I suppose we have to start with "what is art?" But that's a lifetime journey in itself...
There are photographers and there are artists. Skating well, doesn't make you a figure skater; baking well doesn't make you a chef; taking pictures does not make you an artist. Art is less about well you see and more about expressing what you feel.
If art is the goal then, no, gear doesn't matter too much provided you can create the art that's inside you with the gear you have. "Gear" certainly doesn't matter to the average buyer of fine prints. As photographers, we often forget that most people are attracted to the emotion of a photograph, not the pixels. I can tell when another photographer is looking at my work - they walk right up to it and pixel peep. Those who appreciate art for the emotional connection begin by just standing there, then move to one side and have another look. They might walk up to it, but not to pixel peep but rather to read the signature or the title card. Then they'll bring someone else over to validate their emotions. (I know, it sounds a bit crass, but that's what appears to be happening!)

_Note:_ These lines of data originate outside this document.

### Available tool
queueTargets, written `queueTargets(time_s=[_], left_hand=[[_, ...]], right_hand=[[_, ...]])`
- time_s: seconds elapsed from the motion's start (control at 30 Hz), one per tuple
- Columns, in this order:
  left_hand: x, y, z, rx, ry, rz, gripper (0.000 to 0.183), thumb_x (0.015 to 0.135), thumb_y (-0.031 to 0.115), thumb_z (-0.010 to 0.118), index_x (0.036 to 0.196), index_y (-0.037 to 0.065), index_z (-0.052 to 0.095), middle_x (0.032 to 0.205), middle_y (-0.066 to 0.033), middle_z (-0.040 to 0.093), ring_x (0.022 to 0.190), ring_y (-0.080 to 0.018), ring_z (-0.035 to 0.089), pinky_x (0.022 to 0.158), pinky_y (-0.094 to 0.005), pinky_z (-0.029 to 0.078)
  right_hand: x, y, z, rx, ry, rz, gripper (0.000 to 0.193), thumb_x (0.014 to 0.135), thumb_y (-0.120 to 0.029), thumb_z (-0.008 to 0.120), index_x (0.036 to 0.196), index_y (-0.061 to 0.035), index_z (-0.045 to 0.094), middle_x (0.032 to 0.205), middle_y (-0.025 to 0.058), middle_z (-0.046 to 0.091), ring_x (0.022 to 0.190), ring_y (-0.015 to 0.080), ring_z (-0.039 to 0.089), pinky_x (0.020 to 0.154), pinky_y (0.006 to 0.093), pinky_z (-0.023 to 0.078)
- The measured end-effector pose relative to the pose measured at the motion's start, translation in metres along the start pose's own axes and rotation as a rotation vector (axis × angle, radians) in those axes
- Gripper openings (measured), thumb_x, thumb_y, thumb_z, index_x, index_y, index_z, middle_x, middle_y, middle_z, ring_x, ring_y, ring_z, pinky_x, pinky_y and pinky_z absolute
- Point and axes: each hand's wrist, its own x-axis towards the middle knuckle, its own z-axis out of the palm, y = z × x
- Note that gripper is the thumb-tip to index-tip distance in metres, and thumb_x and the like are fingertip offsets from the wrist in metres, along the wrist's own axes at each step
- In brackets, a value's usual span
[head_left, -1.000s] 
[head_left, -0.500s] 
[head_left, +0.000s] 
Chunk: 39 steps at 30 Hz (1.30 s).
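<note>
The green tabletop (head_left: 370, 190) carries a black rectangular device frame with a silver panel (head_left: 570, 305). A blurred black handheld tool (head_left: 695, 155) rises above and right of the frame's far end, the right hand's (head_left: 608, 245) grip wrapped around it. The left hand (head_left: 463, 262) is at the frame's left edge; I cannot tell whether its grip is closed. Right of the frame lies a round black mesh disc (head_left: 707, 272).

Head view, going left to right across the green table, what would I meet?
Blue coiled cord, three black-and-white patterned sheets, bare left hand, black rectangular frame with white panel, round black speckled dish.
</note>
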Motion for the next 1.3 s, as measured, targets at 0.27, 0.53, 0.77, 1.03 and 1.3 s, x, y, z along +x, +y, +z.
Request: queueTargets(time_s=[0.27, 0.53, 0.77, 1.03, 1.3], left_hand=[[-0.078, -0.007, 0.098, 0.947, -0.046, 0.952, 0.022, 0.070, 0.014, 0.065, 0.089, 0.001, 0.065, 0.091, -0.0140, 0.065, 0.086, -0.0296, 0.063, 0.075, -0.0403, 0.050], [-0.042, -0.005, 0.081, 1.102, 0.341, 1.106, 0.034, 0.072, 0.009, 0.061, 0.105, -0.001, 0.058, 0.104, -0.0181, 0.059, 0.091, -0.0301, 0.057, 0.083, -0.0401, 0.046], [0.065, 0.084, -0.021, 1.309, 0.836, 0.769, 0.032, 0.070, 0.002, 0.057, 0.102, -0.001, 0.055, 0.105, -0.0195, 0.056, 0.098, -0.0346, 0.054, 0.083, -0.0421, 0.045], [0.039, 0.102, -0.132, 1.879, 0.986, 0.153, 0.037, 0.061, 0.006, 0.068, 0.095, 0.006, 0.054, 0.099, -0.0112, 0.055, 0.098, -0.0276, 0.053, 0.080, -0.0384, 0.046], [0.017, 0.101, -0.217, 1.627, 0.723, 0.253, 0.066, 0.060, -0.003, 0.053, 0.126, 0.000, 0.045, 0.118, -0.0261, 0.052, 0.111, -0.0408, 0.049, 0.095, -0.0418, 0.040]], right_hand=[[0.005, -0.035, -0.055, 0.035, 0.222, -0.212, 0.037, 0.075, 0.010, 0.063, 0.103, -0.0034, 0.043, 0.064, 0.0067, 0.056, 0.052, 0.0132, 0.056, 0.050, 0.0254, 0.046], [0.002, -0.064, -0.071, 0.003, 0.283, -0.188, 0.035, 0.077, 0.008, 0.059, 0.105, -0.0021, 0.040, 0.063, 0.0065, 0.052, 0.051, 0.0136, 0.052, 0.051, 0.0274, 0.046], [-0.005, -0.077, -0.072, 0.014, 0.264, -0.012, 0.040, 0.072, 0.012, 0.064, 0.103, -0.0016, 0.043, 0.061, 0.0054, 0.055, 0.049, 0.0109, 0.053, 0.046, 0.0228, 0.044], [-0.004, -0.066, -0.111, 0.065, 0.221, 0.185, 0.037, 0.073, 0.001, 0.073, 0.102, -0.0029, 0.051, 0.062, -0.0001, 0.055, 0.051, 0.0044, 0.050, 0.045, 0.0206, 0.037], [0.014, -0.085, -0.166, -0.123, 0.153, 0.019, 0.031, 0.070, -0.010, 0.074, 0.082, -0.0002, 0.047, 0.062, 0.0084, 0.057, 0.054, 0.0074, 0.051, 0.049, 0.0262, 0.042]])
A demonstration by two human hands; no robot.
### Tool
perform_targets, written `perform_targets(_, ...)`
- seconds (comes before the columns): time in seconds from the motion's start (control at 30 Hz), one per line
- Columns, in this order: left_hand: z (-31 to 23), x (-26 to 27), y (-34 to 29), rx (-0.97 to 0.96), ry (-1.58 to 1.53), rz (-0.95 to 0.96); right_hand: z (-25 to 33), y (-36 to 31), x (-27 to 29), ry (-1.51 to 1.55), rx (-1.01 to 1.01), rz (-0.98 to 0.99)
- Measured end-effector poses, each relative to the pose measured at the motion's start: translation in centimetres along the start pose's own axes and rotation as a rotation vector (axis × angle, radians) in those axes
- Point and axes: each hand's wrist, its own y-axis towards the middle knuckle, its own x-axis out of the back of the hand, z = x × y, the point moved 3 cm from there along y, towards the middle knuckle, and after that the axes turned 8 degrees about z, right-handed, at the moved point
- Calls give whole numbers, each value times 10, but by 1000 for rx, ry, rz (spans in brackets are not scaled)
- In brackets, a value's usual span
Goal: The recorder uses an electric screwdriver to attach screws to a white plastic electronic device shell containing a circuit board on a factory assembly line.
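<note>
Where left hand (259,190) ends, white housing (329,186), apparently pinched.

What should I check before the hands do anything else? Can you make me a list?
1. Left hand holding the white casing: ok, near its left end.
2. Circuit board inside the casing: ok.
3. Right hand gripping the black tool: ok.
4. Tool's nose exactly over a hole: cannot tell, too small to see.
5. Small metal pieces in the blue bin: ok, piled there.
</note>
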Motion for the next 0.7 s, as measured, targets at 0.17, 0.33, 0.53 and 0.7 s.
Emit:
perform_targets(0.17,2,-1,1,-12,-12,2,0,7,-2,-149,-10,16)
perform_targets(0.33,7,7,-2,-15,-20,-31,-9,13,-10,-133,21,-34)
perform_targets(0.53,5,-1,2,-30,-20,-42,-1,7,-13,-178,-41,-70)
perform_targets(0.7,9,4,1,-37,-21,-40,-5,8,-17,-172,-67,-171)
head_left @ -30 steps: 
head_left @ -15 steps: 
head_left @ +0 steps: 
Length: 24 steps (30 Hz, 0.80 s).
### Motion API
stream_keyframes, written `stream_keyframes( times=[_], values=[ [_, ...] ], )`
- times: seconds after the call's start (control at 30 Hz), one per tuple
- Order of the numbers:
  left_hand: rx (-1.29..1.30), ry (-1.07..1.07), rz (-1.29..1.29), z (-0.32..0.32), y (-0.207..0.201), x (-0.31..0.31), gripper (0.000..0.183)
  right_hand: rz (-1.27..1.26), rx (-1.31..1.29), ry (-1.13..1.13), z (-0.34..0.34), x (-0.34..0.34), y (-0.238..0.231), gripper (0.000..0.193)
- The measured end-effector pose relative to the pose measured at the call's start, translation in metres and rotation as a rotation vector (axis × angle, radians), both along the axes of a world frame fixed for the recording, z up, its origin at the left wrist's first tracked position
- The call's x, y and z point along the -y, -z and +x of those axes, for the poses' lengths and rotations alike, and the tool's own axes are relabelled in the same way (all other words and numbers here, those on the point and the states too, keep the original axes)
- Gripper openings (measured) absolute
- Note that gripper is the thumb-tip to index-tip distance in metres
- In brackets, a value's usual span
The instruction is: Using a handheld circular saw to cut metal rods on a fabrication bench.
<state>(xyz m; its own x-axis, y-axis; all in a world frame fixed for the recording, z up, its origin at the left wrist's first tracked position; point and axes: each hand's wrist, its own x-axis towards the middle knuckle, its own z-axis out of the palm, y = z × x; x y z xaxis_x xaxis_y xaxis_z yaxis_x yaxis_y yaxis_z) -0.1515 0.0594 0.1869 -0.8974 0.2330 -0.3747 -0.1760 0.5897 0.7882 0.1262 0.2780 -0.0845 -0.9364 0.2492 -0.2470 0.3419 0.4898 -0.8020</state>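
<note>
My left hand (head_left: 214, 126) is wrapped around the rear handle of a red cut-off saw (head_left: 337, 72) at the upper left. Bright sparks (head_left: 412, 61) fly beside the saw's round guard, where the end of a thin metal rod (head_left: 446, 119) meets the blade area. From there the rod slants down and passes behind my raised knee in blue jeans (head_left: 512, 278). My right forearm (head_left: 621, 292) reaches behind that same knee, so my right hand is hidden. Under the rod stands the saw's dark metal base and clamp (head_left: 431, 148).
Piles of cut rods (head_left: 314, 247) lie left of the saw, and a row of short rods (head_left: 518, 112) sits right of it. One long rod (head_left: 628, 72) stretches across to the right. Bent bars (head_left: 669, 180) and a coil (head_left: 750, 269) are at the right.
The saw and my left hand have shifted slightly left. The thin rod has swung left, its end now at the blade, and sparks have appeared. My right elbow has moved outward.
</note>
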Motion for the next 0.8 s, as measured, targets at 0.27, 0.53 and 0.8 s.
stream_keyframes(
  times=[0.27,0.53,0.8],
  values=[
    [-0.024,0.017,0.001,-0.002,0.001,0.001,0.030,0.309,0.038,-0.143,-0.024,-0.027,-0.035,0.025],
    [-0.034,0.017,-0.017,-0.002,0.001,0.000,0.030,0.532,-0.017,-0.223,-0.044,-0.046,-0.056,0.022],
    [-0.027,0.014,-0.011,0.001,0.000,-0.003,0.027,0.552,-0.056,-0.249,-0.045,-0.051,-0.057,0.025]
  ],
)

Astute buyers will appreciate a photograph for its emotional connection, but also recognize quality craftsmanship when they see it. Perhaps this discussion is more about craft than art. From my experience, most people buying photography at weekend art shows don't recognize craftsmanship which is why so many poorly crafted photographs sell - buyers have an emotional connection to the scene.
That being said, I have what one would might call a jaded view of galleries which is often the next "level" artists aspire to. Gallery-owners place an emphasis on gear seemingly for two disparate reasons:
A. How "serious" is this photographer? (i.e. they rate the saleability of a photographer by how much the photographer has invested, after all, the gallery is going to invest as well and they want to know the artist is serious. All things being equal, the more the photographer has invested the more the gallery-owner might be willing to invest.)
Unless scenario two comes along...
B. An unknown/undiscovered "diamond in the rough" shooting amazing stuff with a sexy new gadget like an iPhone. Again - that translates into sales because it's a human interest story and can become a "project" of the gallery-owner, a "discovery" if you like.
Is it art? - no more or less than any other quality photography. But who said the gallery world is about art. It's as much about sales as the camera gear industry, but at least most gallery owners recognize superior craft.
Remember - "it's not what ya got... it's what you do with what ya got". So, in the hands of an artist, the same scene will turn out entirely different from the average photographer, irrespective of equipment. It's all in the eye and your ability to use the tools you have (visual design elements, gear, darkroom/lightroom) to recreate what you saw and felt at the moment. Once you have a well-crafted photograph, it's now up to marketing as to how well that photograph becomes formally recognized as "art". In the meantime, keep working on your craft.